*** Exercise inputs ***
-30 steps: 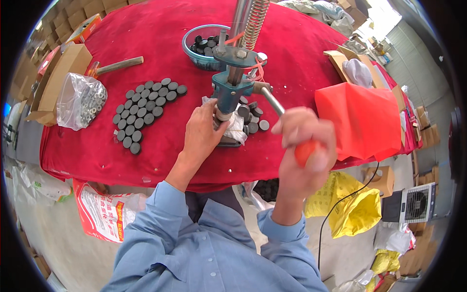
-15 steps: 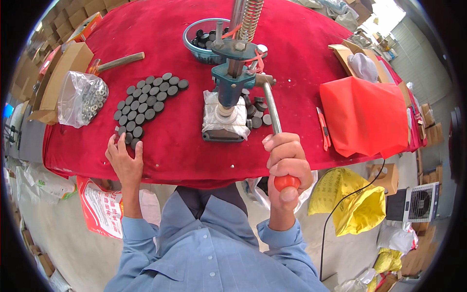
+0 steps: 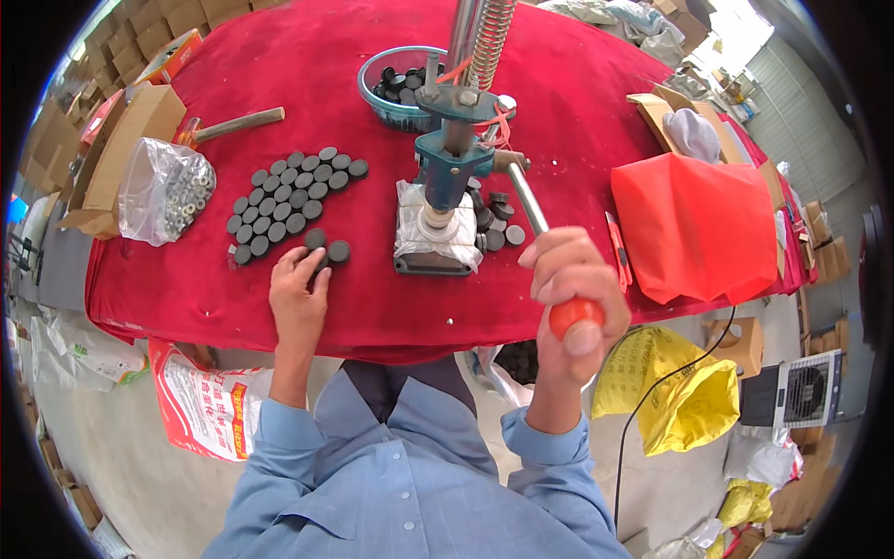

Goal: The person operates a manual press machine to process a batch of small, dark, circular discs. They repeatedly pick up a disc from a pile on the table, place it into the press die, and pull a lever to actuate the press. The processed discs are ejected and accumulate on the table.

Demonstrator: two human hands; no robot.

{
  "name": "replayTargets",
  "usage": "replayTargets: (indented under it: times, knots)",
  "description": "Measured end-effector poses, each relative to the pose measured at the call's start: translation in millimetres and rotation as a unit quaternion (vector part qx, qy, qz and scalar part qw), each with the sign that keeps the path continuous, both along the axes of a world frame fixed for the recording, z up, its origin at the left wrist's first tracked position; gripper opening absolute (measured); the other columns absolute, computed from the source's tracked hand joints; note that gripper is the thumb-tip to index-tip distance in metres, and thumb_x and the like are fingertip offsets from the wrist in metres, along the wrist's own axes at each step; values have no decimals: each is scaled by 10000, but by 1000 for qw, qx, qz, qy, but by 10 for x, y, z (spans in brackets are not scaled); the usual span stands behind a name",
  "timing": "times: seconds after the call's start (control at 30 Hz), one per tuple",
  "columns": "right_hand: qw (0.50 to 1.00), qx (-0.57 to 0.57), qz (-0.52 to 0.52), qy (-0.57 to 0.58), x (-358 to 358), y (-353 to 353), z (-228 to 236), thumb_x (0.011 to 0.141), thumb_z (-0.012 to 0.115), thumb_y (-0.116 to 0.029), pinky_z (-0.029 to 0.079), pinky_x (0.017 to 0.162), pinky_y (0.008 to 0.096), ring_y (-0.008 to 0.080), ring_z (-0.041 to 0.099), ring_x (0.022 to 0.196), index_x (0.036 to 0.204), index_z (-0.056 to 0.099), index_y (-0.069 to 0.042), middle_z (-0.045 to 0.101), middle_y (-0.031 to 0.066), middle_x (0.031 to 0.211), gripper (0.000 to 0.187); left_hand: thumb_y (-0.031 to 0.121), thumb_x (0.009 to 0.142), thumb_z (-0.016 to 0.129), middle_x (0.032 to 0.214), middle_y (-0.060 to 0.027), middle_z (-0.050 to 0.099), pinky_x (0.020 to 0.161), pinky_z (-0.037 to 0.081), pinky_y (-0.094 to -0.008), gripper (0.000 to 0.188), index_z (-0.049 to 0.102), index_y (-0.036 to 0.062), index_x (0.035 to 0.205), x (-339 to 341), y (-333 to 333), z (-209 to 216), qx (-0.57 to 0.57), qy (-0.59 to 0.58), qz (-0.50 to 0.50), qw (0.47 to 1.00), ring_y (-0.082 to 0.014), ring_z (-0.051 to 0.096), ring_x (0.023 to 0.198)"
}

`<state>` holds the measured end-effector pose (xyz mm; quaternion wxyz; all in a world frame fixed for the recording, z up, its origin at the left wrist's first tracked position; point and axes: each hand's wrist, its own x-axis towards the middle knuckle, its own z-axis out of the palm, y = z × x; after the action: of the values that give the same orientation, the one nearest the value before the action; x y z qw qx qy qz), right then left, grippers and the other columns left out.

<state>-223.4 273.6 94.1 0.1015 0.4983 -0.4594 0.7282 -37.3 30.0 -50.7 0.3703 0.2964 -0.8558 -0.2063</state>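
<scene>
Along the worktop's (image 3: pixel 186 293) left edge: cardboard box (image 3: pixel 144 140), clear bag (image 3: pixel 142 191) of metal rings, hammer (image 3: pixel 244 124) behind. Next, flat cluster of black caps (image 3: pixel 282 207). Left hand (image 3: pixel 298 296) near front edge, fingers bent at a few loose caps (image 3: pixel 338 252) just beside the cluster; can't tell if one is pinched. Mid-worktop: blue basin (image 3: pixel 400 118) of caps, then press (image 3: pixel 449 177), cap pile (image 3: pixel 495 235) right of it. Right hand (image 3: pixel 579 284) closed round the lever's (image 3: pixel 528 197) red knob (image 3: pixel 566 315). Near right edge: cutter (image 3: pixel 618 250), red bag (image 3: pixel 697 228).
</scene>
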Motion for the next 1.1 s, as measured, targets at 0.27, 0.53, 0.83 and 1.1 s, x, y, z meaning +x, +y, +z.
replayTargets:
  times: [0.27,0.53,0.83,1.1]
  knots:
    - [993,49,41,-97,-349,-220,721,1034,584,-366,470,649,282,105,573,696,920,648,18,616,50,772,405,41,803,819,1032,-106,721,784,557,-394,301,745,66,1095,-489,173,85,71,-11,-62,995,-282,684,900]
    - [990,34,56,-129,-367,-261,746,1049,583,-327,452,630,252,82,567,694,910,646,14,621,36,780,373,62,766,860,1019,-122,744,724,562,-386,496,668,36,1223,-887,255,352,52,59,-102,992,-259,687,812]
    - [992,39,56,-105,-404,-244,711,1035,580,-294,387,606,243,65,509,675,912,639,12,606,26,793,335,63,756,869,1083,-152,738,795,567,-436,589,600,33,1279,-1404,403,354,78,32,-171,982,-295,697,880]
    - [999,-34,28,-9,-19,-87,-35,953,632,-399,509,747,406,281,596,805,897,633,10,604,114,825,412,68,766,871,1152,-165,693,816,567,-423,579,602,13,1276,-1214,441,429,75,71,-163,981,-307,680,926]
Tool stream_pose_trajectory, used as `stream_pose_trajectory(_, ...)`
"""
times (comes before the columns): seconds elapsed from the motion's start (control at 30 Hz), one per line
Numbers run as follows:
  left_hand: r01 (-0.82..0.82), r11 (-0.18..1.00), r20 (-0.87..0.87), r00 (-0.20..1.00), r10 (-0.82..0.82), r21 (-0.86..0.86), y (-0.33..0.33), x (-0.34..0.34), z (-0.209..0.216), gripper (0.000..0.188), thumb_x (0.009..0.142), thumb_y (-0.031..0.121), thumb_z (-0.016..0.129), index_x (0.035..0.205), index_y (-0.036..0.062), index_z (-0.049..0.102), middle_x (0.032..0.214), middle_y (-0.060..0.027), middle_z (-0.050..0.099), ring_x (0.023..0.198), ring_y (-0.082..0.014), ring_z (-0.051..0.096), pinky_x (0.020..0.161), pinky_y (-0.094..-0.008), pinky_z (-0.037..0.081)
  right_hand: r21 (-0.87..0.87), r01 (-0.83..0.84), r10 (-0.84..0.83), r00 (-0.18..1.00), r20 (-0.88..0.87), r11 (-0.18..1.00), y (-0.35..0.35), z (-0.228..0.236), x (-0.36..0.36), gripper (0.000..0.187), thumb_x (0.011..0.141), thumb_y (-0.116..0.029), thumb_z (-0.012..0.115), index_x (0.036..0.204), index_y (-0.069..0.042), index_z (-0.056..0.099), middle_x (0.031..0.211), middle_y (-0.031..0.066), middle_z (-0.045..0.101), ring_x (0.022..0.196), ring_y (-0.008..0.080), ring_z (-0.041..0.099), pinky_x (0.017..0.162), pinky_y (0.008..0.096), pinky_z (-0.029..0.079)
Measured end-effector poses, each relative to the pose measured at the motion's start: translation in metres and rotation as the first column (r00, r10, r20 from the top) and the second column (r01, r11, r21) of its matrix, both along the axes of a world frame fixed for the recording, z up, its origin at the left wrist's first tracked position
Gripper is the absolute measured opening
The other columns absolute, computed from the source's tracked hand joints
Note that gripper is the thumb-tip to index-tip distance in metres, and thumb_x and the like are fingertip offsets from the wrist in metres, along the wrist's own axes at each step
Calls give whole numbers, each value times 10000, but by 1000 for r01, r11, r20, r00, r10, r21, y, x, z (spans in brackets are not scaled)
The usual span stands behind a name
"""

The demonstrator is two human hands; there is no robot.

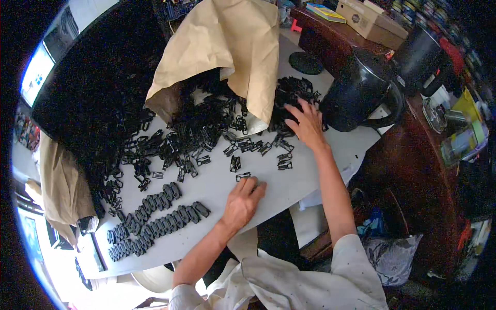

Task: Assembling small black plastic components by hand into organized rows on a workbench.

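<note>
Head view shows a small open-framed black clip [243,176] lying on a pale table [289,194], right at the fingertips of the left hand [242,205]. That hand is low over the tabletop, its fingers bent and drawn together; whether they pinch the clip or anything else, I cannot tell. Just beyond the clip sits a little cluster of similar parts [235,164], and to the right of that a short stack of parts [284,161].

Farther up, the right hand [310,128] is open, its fingers spread at the edge of a dark heap of parts [295,92]; nothing shows in its grasp. Next to the heap, a paper bag [222,44] lies with its mouth toward the person, black parts spread in and around it. At the table's lower left stand rows of thicker dark pieces [173,220], set closely side by side.

Near the right edge stands a black container with a handle [354,93], with a round black disc [306,62] beyond the heap. Past the table, a brown wooden desk [413,170] bears a cardboard box [369,23] and a book [325,13]. Another paper bag [67,183] hangs by the left edge.
</note>
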State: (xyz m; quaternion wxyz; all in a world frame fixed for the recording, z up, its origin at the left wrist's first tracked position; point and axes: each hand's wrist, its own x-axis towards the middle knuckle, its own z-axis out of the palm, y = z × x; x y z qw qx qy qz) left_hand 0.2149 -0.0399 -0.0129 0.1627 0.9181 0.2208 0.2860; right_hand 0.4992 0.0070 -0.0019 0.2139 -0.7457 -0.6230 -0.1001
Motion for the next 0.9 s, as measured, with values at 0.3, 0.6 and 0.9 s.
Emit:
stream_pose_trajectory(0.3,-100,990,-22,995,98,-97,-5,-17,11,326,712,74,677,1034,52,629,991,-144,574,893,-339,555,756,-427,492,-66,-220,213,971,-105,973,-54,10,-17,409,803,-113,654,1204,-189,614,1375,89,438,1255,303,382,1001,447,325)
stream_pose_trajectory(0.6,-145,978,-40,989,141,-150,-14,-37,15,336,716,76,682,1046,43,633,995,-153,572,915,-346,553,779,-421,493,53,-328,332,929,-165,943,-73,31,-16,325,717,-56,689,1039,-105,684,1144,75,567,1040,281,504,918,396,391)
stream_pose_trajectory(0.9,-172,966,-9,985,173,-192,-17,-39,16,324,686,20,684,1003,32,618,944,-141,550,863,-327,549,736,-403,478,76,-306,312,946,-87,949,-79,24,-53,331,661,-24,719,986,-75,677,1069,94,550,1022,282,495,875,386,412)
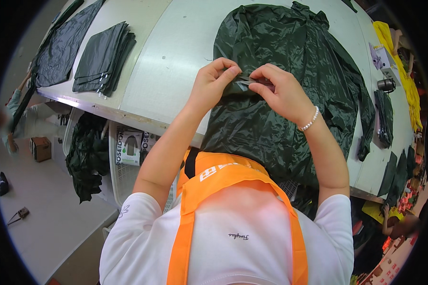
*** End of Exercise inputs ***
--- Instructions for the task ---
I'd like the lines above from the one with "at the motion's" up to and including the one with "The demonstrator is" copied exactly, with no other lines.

--- Solution ---
Measured end-effector poses, each relative to the pose measured at the motion's start: translation in metres and rotation as the first column (r00, r10, r20 from the top) and the second column (r01, r11, r21) of its matrix, both along the axes of a world frame fixed for the recording, z up, its origin at the left wrist's first tracked position
Gripper is the absolute measured opening
The other columns absolute, computed from the source's tracked hand joints
Note that gripper is the thumb-tip to index-tip distance in metres, and thumb_x and the like are fingertip offsets from the wrist in metres, along the wrist's own axes at each step
Calls give whole numbers, each value times 10000, but by 1000 for r01, r11, r20, r00, r10, r21, y, x, z (spans in brackets are not scaled)
The usual span stands behind a name
"""

The demonstrator is two human hands; there is no robot.

This completes the output.